The forum was presented by the City of Columbia, the Central Missouri Development Council and mid-Missouri chapter of the American Institute of Architects. Speakers included Mary Madden, vice president of the Form-Based Codes Institute, Tim Teddy, director of the city Planning and Development Department and Leslie Karr, current planning manager of the Planning and Development Services Department for Overland Park, Kan.
Below is a summary of the day's discussion.
What is form-based code?
Form-based code regulates development to consider aesthetics and usability of spaces during the zoning process. The focus of form-based code is on the form of buildings and urban spaces, rather than on land use or management. This includes elements such as building materials, the situation of buildings on lots, landscaping and areas for walking and leisure activities.
Madden said citywide form-based code is unusual, and most form-based code is used for specific areas within cities. Form-based code can also be called form-based planning or form-based zoning.
Why do some people support form-based code?
Columbia architect Nick Peckham, who helped introduce the forum, discussed the ways form-based code could benefit a community.
“Form-based codes … give us a much stronger sense of place, a sense that we’re in a community that works, that has the mixture of responses to walkability and security and beauty and recreation,” Peckham said.
Local architect and forum attendee Shahnaz Talukder and several presenters echoed Peckham's sentiments about the incorporation of form-based code.
“It will help us to develop a sense of place," Talukder said.
Several presenters further emphasized the importance of creating form-based code to serve as a standard for development, ensuring that city spaces will be planned according to the desires of the public. Teddy and others emphasized the importance of planning before zoning is enacted.
What does form-based code have to do with sustainability?
Another local architect and forum attendee, Bill Howell, said form-based coding facilitates walking between office, retail and residential spaces because of their close proximity, an idea echoed by speakers Madden and Karr.
“You walk more, drive less,” Howell said.
Where else is form-based code being utilized?
One example is the Metcalf corridor in Overland Park, Kan. Karr explained the steps the city has taken since 2007 to develop and implement form-based code.
Karr said that because the Metcalf corridor covers a large geographic area, the focus of form-based code was on redeveloping the downtown area over the course of 20 to 30 years.
She said the strategy includes “taking the existing fabric and adding additional streets” with a focus on “five-minute walks and 300-foot blocks,” that “start to create more of a vibrant community for the city.”
“Once you put those streets in place, then you create more opportunities for building, you create locations for buildings to go and you start to transform your environment from what we have currently to something that can be more walkable, more urban, more vibrant,” Karr said.
She said the process of educating the public about form-based code and gaining the support of the city council took two to two-and-a-half years.
What are some concerns about form-based code?

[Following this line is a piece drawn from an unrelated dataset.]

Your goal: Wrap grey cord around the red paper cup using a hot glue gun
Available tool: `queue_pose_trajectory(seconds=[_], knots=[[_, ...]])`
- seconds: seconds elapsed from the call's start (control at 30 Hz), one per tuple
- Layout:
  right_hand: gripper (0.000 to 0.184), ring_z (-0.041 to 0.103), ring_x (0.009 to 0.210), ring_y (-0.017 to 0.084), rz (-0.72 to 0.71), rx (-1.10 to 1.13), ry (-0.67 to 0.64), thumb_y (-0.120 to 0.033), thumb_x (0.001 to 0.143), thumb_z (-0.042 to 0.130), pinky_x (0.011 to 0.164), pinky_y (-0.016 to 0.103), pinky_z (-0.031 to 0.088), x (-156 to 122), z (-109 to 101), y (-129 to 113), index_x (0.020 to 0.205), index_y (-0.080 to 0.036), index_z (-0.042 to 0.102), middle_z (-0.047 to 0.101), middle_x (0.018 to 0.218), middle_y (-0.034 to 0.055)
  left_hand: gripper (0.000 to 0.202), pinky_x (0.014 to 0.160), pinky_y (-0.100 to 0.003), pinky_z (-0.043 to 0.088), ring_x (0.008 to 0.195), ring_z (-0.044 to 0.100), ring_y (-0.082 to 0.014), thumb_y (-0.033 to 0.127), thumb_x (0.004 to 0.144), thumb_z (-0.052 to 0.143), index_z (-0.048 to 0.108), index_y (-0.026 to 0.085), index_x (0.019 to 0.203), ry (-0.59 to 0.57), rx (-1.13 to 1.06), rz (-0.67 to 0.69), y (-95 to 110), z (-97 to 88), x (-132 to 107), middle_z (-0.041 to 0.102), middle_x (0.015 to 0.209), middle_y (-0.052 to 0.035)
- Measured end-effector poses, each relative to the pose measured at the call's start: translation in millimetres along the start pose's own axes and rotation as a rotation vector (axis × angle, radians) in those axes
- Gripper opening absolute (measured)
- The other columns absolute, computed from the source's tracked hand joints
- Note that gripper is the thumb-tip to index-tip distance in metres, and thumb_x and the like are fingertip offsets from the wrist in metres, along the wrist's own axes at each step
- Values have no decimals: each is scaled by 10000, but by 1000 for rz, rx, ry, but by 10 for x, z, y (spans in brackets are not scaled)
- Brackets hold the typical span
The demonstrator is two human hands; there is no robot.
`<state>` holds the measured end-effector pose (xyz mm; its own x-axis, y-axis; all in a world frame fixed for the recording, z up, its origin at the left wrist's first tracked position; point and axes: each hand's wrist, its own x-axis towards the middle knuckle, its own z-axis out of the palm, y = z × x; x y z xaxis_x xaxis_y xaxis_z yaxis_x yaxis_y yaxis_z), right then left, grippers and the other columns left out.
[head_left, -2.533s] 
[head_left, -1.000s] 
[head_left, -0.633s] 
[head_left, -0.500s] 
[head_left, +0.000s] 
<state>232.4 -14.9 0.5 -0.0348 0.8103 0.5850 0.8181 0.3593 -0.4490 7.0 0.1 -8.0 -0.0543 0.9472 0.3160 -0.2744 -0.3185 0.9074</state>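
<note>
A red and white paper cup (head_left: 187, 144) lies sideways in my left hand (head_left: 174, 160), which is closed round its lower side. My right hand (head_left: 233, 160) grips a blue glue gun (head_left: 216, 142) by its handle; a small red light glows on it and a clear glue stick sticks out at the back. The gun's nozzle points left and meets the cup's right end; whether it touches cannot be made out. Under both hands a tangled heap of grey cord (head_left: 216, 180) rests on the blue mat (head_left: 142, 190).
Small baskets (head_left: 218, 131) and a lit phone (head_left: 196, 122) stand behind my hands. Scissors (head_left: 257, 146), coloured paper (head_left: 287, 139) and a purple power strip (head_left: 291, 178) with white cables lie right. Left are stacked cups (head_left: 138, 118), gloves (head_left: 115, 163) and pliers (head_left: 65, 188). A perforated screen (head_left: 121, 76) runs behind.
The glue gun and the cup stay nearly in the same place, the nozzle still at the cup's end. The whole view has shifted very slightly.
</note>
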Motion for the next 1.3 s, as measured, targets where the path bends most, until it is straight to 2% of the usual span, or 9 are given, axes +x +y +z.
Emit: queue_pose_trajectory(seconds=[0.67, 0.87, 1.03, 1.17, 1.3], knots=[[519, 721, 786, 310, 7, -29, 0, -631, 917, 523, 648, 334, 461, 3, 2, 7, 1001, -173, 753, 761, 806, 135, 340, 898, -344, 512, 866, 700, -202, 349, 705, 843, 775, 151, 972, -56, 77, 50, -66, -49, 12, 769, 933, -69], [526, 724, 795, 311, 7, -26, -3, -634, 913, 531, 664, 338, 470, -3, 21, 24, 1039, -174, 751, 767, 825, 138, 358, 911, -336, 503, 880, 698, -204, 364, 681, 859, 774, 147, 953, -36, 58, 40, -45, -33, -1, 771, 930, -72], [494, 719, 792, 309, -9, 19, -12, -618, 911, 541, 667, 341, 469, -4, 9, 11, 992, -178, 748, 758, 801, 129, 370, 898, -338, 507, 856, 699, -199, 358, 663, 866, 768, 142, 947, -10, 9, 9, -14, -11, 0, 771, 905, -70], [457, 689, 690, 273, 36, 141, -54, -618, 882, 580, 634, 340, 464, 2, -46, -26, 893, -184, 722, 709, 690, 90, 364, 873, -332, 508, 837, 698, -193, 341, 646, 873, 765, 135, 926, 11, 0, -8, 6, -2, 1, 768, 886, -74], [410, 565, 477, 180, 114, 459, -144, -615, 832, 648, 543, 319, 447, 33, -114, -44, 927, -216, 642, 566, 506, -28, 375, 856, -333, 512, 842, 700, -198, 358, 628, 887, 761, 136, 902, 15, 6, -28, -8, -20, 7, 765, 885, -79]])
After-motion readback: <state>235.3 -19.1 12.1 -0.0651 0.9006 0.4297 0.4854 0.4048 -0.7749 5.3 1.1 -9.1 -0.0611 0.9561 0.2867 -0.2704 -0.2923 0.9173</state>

Karr said critics of form-based code have voiced social engineering as a concern.
“People (are) saying you’re trying to force everybody to live in an urban environment, instead of allowing the market to decide what’s right,” she said.

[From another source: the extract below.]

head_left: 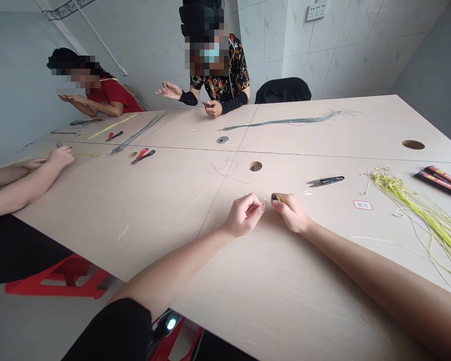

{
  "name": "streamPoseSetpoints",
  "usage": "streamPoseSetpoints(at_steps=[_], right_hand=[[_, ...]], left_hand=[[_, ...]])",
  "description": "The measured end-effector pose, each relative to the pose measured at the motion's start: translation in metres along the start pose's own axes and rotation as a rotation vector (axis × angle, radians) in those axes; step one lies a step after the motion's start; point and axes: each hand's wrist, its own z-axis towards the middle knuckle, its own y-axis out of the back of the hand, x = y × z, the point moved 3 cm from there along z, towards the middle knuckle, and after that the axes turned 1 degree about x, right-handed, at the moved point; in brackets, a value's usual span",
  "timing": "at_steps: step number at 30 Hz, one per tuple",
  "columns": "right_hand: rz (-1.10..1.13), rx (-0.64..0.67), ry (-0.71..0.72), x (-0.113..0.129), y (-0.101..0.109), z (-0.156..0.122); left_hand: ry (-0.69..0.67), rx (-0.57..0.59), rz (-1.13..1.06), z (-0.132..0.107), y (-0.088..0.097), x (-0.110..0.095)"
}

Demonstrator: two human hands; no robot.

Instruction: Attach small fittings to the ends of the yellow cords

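Left hand: fingertips pinched together, seemingly on a tiny pale loop, too small to make out clearly.
Right hand: thumb and forefinger held a small yellow-and-black piece just beside the left fingertips; it looked light and fiddly, suited to a fingertip grip.
Yellow cord bundle: lay loose on the worktop to the right, seemingly soft and limp, best taken strand by strand.
Red-and-black packets: lay beyond the cord.
Black thread snips: lay nearer the hands.
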Motion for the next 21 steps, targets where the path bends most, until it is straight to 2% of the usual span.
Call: streamPoseSetpoints(at_steps=[7, 15, 21], right_hand=[[0.135, -0.094, -0.002, -0.0008, 0.0035, -0.0049], [0.081, -0.132, 0.045, -0.0014, 0.0021, -0.0054], [0.052, -0.195, 0.059, -0.0012, 0.0084, -0.0056]], left_hand=[[0.025, 0.009, 0.017, 0.0013, 0.0002, 0.0026], [0.0, 0.017, 0.035, 0.0014, 0.0004, 0.0046], [-0.128, -0.006, 0.168, 0.0011, 0.005, 0.0067]])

But Karr said Overland Park’s downtown area makes up only a small section of the city, and form-based code provides housing options.
“Some people may not want to live in that kind of environment, but there are people out there who would like to have that opportunity, and we would like to make them feel welcome in our community,” Karr said.

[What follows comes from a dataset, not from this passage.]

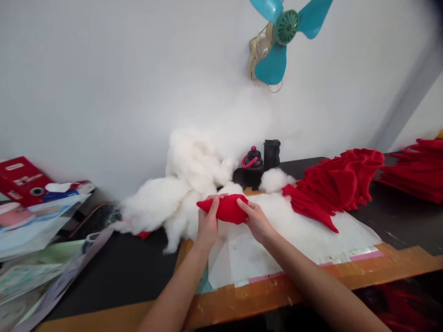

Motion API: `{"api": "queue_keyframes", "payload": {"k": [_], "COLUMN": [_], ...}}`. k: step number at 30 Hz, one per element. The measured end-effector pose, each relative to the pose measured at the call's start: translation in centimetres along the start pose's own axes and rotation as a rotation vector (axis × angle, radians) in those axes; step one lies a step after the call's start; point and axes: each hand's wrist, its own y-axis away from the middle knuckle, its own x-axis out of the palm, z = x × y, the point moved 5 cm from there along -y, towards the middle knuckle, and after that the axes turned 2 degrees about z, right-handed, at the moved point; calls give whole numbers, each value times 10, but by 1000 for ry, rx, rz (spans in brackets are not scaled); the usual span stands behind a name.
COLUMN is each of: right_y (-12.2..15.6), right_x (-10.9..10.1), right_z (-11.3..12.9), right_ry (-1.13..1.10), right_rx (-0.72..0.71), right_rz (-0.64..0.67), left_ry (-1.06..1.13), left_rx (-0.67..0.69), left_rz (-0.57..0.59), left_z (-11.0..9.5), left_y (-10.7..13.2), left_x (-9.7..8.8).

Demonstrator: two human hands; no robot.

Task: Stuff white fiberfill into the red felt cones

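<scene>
Black vessels stand at the back of the counter (104,263) against the wall: a flask (253,162) with a pink loop on top, and just beside it a taller cylindrical pot (272,154). Their contents cannot be seen.

A plump, tapered red fleece shape (226,208) is held above a white sheet (277,258), its point toward the left. Both hands grasp it: the left hand (208,224) wraps around the narrower middle, and the right hand (256,221) cups the rounded end. Their fingers (217,197) are curled closed on the fleece, pressing into it.

A large mound of white stuffing (166,203) lies directly behind and left of the hands, touching the sheet's back edge area. A smaller tuft (275,180) sits near the flask. To the right lie a heap of red fleece cutouts (341,177) and a further red stack (411,170). Papers (31,240) and a red box (20,180) sit at far left, with a teal fan (277,32) on the wall above.
</scene>
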Motion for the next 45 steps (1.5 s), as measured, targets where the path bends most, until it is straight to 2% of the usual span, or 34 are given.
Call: {"api": "queue_keyframes", "payload": {"k": [3, 5, 8, 11, 13, 19, 25, 28, 31, 33, 35, 37, 40, 42, 45], "right_y": [0, 0, 0, -1, -1, -4, -6, -4, 2, 4, 2, -2, -8, -8, -4], "right_x": [3, 5, 5, 3, 2, 0, -6, -13, -8, -4, -7, -14, -23, -23, -14], "right_z": [2, 4, 8, 9, 8, 8, 6, 15, 33, 38, 38, 37, 32, 28, 20], "right_ry": [-93, -159, -204, -198, -193, -198, -193, -12, 213, 242, 148, -6, -223, -305, -318], "right_rx": [29, 24, -19, -31, -45, -26, -23, -155, -368, -382, -324, -262, -173, -122, -61], "right_rz": [87, 131, 156, 161, 138, 87, 9, -71, -5, 61, 42, -25, -78, -60, 29], "left_ry": [-32, 52, 249, 292, 303, 335, 396, 369, 308, 276, 195, -24, -465, -602, -571], "left_rx": [-8, -61, -288, -549, -591, -438, -424, -394, -395, -432, -417, -299, -49, 16, -49], "left_rz": [160, 214, 176, 123, 118, 128, 31, -66, -98, -30, 101, 259, 454, 526, 548], "left_z": [0, 2, 14, 30, 34, 20, 23, 24, 20, 19, 14, 7, 0, 5, 18], "left_y": [6, 8, 8, 12, 13, 9, 5, 1, 1, 6, 12, 19, 30, 37, 45], "left_x": [11, 13, 11, 7, 7, 12, 9, -1, -2, 6, 17, 27, 38, 39, 36]}}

What steps must take place to incorporate form-based planning in Columbia?
“The only way it could possibly be successful is with a very informed public and involved public,” Peckham said.
"It’s hard for people to meaningfully participate in things if … there’s not some awareness,” said local attorney John Clark about the importance of such public forums.
The importance of public involvement was also reflected in Karr’s explanation of the time it took Overland Park to increase public understanding about form-based code.